A few notes on this:

  • Sometimes, it might make sense to have multiple views of the same graph, in order to emphasize one thing at a time.
  • Make sure the most salient aspect of the figure is also the most relevant!

Gestalt principles

The Gestalt principles of perception are a set of principles which attempt to explain why humans naturally perceive objects as being organized or grouped [5]. There are several principles [4-5]:

SimilaritySimilar objects are grouped together
ProximityGrouping based on distance (do you see 2 rows?)
ConnectionLines create a clear connection and groups
EnclosureEnclosure can overcome the other principles.

Notice how you can use enclosure to bring the reader’s attention to different parts of a graph or table!


A layout has both an aesthetic and clarifying purpose. A simple way to organize your slides/posters is to follow the “rule of thirds” [6].

Figure 3: Power points.

Basically, you can start by dividing the page into 9 equal parts. Objects placed along the lines and especially at their intersection points (the so-called power points) become more prominent. You can use this to guide the observer.


The above principles should already help a fair amount, but here are few other tips:

  • Negative space (or whitespace): use it to structure your visualization and to let it breathe (no one likes crammed posters…). For more on this, see [7].
  • Typography: favor sans serif fonts for slides and serif fonts for greater lengths of text (e.g. posters, papers) [8].
  • Overview figures: these can be very helpful! However, keep them simple and avoid entering graphs or results at this point [9].
  • 🧨 Pie charts: while pie charts can be useful in describing parts of a whole and are standard practise in some fields, they have been criticized. Edward Tufte once wrote “the only design worse than a pie chart is several of them” [10]. To compare elements, pie charts rely on differences in area or angle, and we have previously seen that there are more effective means of comparison. Hence, a bar chart can often be a more effective alternative. If you do opt for a pie chart, you might want to know that a specific ordering of slices is sometimes recommended. Specifically, Bang Wong writes: “place the largest wedge to the right of 12 o’clock, the second largest to the left of 12 o’clock and the remainder counter-clockwise descending in size” [11]. Graphically:

Figure 4: Organizing a pie chart.


[1] B. Wong, “Color coding”, Nature Methods, 7:573, 2010.

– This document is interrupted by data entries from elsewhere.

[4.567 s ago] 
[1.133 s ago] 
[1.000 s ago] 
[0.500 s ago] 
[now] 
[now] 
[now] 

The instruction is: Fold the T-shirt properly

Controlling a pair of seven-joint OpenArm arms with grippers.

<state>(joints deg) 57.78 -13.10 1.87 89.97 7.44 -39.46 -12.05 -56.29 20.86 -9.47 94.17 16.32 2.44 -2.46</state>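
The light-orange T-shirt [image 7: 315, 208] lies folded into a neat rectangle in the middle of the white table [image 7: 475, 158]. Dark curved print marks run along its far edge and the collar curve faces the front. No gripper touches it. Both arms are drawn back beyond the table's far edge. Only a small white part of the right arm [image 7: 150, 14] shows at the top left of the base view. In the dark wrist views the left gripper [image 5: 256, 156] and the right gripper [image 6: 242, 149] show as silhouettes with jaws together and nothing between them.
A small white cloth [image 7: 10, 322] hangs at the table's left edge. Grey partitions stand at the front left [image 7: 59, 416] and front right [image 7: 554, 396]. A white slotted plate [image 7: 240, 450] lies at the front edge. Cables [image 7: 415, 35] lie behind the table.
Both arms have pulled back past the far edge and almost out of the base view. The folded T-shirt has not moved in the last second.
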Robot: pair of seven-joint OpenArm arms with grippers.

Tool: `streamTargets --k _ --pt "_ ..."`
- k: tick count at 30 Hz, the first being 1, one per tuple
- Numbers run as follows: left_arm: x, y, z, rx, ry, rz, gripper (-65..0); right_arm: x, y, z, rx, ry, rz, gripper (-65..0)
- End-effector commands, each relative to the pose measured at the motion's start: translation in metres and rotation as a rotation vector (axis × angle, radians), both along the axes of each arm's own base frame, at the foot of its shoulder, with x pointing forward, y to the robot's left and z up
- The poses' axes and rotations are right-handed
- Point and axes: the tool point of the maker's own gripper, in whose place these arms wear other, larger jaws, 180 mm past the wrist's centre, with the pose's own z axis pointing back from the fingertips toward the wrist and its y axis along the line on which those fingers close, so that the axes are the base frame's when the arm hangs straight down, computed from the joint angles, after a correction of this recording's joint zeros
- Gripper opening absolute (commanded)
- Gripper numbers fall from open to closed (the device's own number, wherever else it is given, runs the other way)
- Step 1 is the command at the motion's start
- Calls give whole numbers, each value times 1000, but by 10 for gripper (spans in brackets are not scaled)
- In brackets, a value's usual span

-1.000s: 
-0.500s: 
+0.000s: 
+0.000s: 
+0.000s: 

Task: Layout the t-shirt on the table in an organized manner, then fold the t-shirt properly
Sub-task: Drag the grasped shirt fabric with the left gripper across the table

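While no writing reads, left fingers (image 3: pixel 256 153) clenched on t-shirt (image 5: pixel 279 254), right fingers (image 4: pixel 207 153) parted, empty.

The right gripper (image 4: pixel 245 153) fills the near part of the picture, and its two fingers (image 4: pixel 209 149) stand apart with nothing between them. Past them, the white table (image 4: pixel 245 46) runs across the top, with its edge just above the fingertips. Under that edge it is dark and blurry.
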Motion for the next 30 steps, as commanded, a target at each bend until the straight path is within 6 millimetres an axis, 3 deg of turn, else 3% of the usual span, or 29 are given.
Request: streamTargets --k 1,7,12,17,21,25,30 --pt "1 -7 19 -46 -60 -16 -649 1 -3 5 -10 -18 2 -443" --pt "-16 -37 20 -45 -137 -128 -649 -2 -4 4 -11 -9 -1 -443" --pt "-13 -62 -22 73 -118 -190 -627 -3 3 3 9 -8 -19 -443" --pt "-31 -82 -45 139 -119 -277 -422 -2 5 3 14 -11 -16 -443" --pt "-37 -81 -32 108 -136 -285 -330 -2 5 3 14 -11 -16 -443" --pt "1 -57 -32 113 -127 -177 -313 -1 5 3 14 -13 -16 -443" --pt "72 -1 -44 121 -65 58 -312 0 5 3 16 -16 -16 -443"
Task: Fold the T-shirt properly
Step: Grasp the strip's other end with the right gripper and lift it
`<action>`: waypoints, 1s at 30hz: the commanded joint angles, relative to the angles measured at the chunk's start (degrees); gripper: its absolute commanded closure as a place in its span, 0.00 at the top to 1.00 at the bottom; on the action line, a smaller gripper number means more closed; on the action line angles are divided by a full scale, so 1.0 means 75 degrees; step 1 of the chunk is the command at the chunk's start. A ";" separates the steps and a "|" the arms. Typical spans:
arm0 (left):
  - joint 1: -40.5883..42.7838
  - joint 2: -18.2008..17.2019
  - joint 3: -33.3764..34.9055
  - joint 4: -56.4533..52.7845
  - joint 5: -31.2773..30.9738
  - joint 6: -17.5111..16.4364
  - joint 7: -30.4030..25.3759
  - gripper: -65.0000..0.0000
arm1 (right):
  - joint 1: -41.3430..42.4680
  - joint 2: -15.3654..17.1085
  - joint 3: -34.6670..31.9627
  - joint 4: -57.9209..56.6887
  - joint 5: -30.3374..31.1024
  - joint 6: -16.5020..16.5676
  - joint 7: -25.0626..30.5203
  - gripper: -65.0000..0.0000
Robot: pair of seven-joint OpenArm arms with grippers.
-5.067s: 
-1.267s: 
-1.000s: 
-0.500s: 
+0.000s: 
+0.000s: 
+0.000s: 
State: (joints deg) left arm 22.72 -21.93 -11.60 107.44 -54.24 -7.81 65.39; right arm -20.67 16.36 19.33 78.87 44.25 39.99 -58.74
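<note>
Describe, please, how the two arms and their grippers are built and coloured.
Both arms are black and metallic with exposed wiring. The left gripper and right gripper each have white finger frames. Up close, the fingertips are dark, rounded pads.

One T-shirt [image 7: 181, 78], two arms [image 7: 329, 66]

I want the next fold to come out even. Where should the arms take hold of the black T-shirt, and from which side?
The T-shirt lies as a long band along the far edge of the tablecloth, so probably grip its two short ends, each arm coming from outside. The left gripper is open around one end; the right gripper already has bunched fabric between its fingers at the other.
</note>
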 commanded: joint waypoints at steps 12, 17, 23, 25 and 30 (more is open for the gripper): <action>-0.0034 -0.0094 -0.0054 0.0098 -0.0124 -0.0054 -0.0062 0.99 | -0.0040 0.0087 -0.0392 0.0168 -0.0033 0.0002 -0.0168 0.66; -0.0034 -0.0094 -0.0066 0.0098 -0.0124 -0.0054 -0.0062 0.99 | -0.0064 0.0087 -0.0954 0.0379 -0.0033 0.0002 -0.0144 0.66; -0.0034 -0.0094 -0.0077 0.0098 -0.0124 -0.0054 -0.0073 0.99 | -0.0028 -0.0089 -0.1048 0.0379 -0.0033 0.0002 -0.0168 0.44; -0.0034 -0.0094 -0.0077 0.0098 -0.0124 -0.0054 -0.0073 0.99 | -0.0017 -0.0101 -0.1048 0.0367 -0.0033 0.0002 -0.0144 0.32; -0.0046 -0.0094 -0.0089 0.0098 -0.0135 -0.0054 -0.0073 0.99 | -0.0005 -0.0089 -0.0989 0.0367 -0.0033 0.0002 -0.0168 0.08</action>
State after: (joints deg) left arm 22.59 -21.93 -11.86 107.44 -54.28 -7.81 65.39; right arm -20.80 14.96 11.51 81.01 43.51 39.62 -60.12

[2] W. S. Cleveland, R. McGill, “Graphical Perception and Graphical Methods for Analyzing Scientific Data”, Science, 229(4716), 1985.

[3] B. Wong, “Color blindness”, Nature Methods, 8:441, 2011.

[4] B. Wong, “Gestalt principles (part 1)”, Nature Methods, 7:863, 2010.

[5] Principles of grouping, Wikipedia, [accessed on 10.02.2020]

[6] B. Wong, “Layout”, Nature Methods, 8:783, 2011.

[7] B. Wong, “Negative Space”, Nature Methods, 8:5, 2011.

[8] B. Wong, “Typography”, Nature Methods, 8:277, 2011.

[9] B. Wong, “The overview figure”, Nature Methods, 8:365, 2011.

[10] E. Tufte, The Visual Display of Quantitative Information, 2nd edition, Graphics Press, 2001.

[11] B., Wang, Points of review (part 2), Nature Methods, 8:189, 2011.